- [THE PROBLEM]: Below are the records; extract from them the line containing "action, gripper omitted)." to the line containing "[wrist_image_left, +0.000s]", both lines included, exactly and with no pictures.

- [DATASET EXTRACT]:
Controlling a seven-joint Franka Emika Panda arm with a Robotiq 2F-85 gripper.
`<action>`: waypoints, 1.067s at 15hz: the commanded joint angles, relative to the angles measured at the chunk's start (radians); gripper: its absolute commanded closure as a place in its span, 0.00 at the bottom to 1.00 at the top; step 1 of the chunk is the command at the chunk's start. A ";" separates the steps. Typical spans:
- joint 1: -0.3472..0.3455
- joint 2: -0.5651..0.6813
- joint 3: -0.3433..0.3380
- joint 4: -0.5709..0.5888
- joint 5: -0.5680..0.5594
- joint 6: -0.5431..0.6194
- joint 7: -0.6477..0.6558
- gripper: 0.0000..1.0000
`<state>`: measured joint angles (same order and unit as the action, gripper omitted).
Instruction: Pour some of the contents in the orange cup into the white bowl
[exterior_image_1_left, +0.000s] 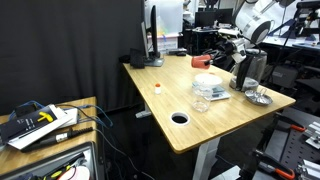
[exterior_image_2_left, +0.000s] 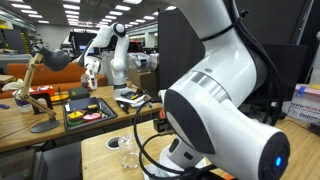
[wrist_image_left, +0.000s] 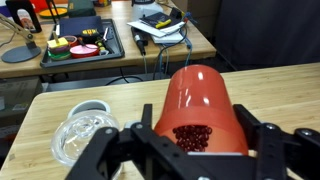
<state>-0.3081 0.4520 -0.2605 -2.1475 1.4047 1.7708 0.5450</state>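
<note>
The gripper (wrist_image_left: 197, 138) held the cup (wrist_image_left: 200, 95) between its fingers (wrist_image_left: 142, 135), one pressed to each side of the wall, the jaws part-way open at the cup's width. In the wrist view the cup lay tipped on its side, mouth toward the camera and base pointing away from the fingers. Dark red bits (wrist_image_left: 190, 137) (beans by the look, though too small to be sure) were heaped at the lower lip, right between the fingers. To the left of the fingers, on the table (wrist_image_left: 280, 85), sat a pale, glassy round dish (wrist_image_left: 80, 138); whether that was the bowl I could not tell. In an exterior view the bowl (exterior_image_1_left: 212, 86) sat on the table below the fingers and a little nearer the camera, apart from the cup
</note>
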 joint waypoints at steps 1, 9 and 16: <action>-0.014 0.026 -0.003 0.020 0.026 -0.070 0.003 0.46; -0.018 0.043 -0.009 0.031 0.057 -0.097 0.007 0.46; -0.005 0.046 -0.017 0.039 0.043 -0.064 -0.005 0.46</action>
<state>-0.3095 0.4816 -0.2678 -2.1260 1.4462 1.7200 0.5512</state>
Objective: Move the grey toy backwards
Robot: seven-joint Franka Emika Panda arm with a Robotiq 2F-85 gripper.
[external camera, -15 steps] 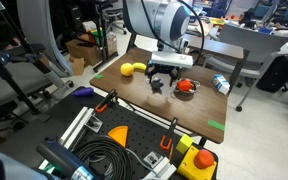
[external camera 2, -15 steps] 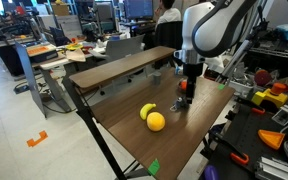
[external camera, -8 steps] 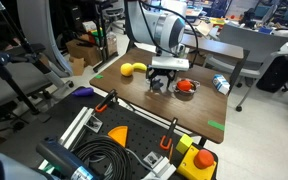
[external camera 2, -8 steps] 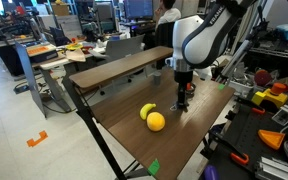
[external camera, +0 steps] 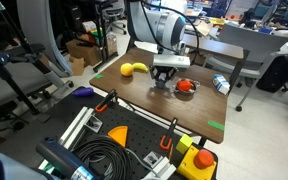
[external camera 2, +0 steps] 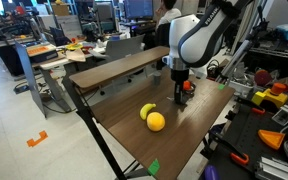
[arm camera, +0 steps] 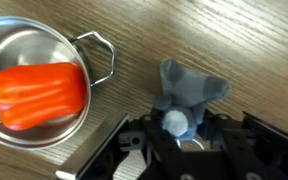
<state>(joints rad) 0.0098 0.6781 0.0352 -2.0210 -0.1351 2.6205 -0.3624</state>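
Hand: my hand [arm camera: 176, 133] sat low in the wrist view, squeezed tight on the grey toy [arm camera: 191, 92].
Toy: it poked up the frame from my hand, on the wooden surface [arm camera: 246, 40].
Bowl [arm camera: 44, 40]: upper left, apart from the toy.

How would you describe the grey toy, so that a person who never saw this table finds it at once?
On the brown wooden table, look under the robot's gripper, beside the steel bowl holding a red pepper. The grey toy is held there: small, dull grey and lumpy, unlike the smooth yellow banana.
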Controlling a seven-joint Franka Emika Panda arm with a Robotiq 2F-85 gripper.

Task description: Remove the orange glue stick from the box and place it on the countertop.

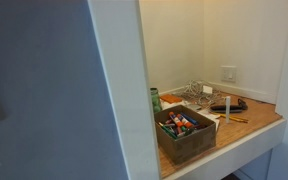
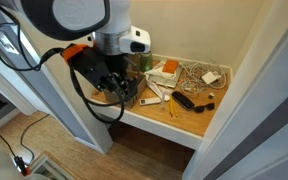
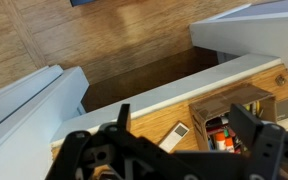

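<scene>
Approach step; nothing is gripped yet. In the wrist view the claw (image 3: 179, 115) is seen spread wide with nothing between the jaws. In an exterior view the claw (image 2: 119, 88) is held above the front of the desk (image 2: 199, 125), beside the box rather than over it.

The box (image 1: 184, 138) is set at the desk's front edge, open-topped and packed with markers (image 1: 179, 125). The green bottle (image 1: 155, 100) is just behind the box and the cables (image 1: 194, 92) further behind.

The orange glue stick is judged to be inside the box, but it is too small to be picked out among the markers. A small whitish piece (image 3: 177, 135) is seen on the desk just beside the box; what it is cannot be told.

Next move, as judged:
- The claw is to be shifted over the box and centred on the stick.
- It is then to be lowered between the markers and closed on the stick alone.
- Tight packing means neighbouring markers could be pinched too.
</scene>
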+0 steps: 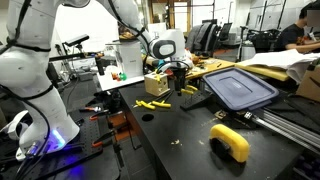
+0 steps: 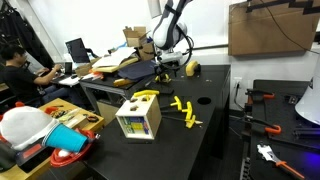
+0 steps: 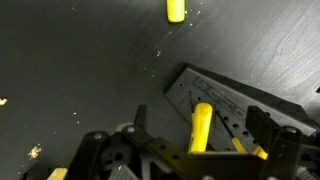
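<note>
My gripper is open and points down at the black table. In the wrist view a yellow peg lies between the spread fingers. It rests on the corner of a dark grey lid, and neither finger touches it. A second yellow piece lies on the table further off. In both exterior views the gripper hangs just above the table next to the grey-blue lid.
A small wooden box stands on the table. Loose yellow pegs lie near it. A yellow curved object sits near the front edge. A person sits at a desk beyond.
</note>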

- [WORKED SOLUTION]:
`<state>`: measured joint angles (same order and unit as the action, gripper omitted).
Instruction: Pour some of the contents in the orange cup into the white bowl
[exterior_image_1_left, +0.000s] 
[exterior_image_2_left, +0.000s] 
[wrist_image_left, +0.000s] 

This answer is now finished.